Instructions for the task -
If pictures appear in the lines below, skip them and copy exactly the lines from the one containing "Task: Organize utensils" through the one containing "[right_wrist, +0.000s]", and nothing else.

Records for the exercise -
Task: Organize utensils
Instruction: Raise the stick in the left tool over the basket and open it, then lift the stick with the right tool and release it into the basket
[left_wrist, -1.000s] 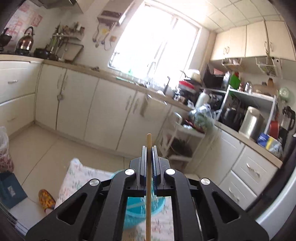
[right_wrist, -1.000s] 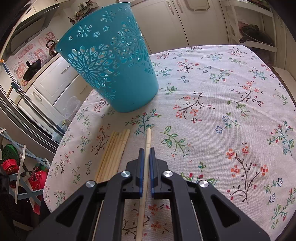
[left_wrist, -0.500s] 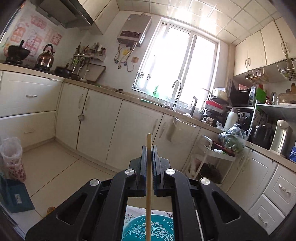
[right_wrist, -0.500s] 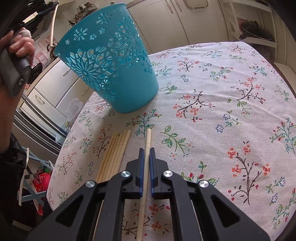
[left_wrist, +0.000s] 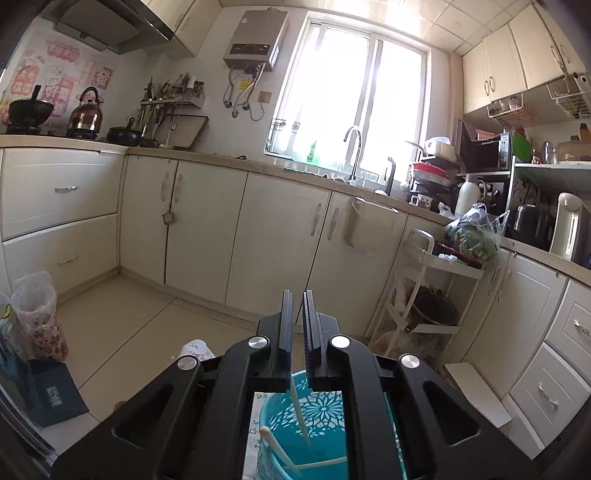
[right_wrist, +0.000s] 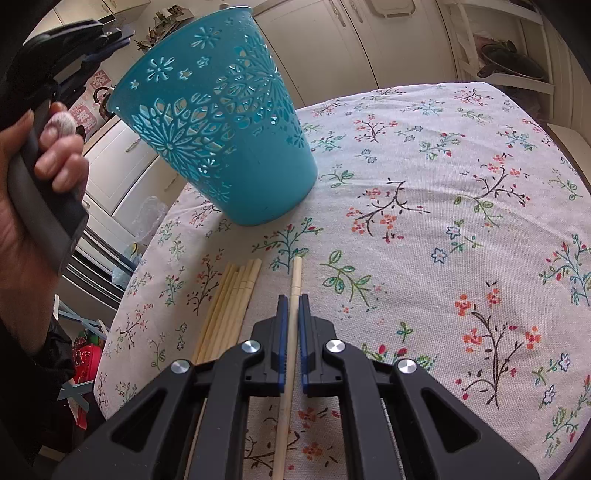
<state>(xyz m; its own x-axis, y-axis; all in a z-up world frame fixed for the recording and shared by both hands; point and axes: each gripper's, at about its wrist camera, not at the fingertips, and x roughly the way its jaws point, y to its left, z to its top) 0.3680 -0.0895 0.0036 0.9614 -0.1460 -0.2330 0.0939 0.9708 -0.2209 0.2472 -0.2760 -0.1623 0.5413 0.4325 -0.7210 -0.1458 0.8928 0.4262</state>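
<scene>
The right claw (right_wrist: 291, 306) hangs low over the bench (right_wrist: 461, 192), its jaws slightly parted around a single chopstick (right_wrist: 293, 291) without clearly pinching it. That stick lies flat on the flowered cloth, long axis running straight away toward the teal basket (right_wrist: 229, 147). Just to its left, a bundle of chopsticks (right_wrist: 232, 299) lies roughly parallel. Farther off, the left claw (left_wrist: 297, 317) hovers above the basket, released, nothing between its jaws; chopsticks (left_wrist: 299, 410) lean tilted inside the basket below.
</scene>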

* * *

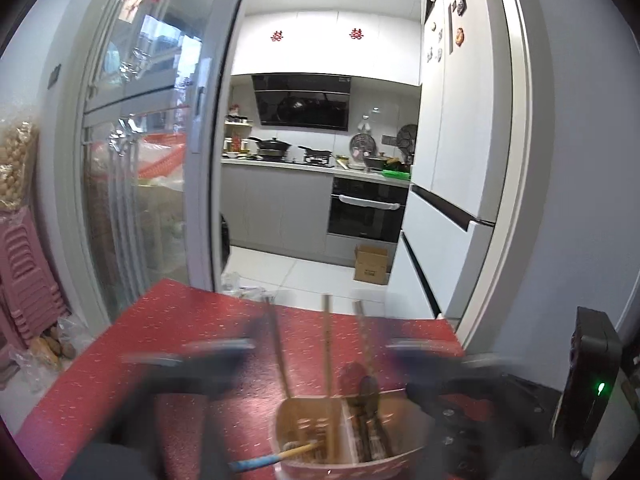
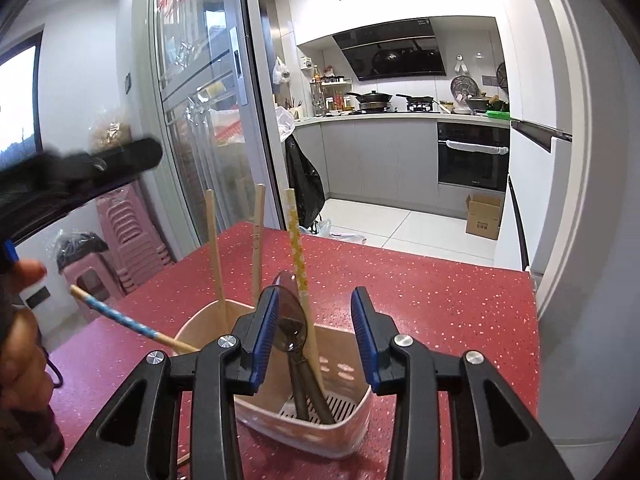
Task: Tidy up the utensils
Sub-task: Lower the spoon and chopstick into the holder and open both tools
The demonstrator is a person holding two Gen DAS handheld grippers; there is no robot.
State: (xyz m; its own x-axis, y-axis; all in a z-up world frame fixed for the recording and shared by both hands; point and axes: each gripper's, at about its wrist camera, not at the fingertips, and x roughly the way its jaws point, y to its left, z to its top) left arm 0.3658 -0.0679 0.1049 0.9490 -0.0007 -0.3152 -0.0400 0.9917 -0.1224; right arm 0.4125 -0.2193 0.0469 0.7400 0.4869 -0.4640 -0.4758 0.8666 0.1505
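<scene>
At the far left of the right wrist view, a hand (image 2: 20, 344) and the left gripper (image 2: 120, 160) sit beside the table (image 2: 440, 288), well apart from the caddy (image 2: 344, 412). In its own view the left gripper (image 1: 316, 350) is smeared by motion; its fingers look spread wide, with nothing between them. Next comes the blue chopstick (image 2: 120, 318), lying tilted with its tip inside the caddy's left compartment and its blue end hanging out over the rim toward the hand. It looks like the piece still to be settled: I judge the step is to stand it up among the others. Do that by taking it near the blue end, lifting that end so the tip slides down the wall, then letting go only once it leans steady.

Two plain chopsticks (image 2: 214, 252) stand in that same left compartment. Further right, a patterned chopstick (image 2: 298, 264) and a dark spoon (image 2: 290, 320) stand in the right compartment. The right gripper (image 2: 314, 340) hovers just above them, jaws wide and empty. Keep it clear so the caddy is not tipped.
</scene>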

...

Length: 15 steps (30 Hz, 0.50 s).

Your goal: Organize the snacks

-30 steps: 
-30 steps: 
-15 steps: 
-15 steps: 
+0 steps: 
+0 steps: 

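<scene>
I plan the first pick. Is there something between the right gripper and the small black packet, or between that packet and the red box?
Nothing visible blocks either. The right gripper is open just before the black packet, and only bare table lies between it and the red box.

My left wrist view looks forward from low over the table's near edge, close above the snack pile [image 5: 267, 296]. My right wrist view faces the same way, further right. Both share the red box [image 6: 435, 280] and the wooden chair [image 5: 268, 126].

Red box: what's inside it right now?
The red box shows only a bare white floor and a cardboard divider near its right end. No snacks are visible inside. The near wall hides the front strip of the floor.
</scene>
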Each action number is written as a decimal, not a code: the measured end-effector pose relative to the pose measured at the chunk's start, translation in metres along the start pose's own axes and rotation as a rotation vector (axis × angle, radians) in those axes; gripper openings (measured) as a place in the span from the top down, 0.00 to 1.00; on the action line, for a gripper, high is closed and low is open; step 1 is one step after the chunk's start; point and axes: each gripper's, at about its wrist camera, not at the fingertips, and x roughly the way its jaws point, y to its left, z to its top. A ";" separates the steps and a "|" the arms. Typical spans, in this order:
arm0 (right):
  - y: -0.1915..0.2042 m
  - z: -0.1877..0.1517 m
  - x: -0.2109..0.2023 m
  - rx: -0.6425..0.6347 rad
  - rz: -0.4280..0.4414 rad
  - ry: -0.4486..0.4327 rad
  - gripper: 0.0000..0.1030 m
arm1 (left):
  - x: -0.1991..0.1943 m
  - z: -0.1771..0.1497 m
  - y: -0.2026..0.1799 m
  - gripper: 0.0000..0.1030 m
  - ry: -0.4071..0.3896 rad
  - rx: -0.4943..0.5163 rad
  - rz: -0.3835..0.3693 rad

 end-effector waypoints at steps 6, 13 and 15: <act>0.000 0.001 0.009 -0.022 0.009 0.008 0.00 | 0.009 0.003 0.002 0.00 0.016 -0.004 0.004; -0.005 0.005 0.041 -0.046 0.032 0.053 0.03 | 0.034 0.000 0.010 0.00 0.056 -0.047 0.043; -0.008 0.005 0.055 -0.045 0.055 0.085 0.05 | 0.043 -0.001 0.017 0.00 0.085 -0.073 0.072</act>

Solved problem -
Task: Organize utensils
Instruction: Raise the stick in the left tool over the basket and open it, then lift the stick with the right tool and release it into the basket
[left_wrist, -1.000s] 
[right_wrist, -1.000s] 
[left_wrist, -0.500s] 
[right_wrist, -0.500s] 
[left_wrist, +0.000s] 
[right_wrist, +0.000s] 

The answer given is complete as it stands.